Additionally, in an effort to justify my laziness, I busted out the computer in order “to write.”  Really that just turned into me surfing the internet under the guise of “research” for my first post.  I finally had to admit to myself that I was suffering from project saturation and going impotent in the face of it.  Deadlines are drawing near on a bunch of schoolwork and I have so much that I want to write about for FYMP that I was all thrust and no vector and getting nothing done as a result.  Further depressing.

I finally made a step in the right direction by putting the computer away and deciding to go for a walk.  Walking down the coast of the Sulu Sea, I spotted a Starbucks.  Yeah, a drip coffee is somehow the equivalent of US$3, but screw it, I want coffee.  With my hot coffee making me even sweatier than I already was walking around in this humid oven, I kept trundling down the seawall.  I started screwing around by balancing on the edge, jumping back and forth over the ditch, hoping a few rocks.  Nothing significant, but the additional movement along with the walk was helping me to get my mind off of stuff.

That’s when I suddenly recalled a technically inconclusive yet operantly encouraging study I read while doing “research” earlier in the day about brain activity during a walk through a city vice a park.  Basically, and spoiler alert, walking in nature is better for you.  Shocker.  This in turn led me to my self reminder:  Move, Matt.  I had also made promises to myself and others that I would MovNat the hell out of Borneo.  Next thing you know, the only thing I could think about was killing my coffee and finding a trash can.

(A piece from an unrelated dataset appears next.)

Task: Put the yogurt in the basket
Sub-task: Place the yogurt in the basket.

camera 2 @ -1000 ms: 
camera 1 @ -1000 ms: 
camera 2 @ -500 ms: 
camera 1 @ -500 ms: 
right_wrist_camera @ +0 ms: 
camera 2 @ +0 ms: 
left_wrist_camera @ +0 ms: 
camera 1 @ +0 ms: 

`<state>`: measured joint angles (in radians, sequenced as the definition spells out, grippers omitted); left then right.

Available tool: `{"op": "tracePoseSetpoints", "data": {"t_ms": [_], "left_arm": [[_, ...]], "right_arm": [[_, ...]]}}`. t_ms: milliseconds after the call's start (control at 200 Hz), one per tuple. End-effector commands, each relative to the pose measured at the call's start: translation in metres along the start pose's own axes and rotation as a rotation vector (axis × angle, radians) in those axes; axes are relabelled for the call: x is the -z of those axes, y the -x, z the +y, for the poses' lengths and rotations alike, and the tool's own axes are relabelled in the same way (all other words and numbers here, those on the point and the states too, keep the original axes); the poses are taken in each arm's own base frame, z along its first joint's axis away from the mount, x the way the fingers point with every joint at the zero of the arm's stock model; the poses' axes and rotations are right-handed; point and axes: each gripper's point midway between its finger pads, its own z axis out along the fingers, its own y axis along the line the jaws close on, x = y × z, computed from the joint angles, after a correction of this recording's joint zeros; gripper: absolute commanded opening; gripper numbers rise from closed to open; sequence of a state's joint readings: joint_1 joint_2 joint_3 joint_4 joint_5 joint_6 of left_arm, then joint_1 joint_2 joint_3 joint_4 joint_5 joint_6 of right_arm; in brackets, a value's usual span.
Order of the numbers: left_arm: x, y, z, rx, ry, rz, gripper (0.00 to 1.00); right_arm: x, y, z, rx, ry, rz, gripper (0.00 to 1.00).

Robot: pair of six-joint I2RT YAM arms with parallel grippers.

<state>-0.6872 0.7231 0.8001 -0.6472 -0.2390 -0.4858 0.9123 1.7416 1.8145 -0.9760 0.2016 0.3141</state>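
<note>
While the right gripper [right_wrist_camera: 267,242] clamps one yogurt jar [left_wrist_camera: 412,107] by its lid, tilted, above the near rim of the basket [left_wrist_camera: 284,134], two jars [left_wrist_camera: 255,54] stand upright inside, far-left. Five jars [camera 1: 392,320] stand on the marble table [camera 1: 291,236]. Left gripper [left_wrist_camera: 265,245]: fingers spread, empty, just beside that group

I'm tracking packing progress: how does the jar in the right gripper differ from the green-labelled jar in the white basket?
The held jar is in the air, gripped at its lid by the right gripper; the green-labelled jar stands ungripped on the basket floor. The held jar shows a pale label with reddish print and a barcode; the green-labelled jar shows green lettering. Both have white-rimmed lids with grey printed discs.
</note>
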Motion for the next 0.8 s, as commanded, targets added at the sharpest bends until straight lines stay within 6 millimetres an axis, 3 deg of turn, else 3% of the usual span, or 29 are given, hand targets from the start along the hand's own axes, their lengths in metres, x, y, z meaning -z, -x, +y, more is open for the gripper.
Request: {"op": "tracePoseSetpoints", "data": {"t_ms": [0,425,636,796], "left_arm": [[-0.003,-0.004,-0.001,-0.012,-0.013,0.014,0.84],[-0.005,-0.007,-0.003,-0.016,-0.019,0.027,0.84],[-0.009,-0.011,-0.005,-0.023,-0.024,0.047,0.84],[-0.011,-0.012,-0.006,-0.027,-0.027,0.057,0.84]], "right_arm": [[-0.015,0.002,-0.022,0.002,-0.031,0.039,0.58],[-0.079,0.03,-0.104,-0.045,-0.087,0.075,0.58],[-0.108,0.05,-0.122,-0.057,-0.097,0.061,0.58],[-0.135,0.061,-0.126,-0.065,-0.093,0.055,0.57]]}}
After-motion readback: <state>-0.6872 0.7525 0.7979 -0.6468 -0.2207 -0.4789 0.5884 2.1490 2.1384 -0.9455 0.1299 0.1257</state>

I succeeded in killing the coffee, but couldn’t find a trash.  Of course I’m not going to litter, so screw it, I’m wearing adventure pants, I’ll just shove the trash in a pocket even if it is a bit wet with coffee.  That’s when I started going.  First it started as a slow jog down the actual wall of the seawall.  Then it grew in intensity and I found myself making a few leaps across some crags.  I kept reminding myself to keep my legs under me and not in front of me, especially since my Minimus and my socks were already wet (more on that in a future post).  That’s when I saw a sign for the wetlands preserve and decided to run there.

Long story short, I kept running.  Persistence style.  I had no idea where I was going and I let my goldfish attention span take over.  Up hills, down hills, ohheylookanotherpath, time to play a few minutes of pick up soccer with some locals, ohheylookstairs, and so on.  I was wearing my aforementioned “adventure pants” (long, cargo style) and a long-sleeved, button-down shirt.  But screw it, you don’t always get to choose when to run.

Finally, I made it back into Kota Kinabalu.  My feelings for my former coworkers and for all of the brave men and women who continue to do that job no less diminished, but a renewed appreciation for life gained.  The lesson I learned here is that no matter the specific circumstances, a little bit of movement can go a long way.  I ended up scratched, bruised, exhausted and so sweaty that I needed to take a shower with my clothes on (no way could they go without a wash), but I was in such a better place emotionally and mentally.  My contributions to FYMP will continue to explore this phenomenon and hopefully help as many people as possible improve their quality of life.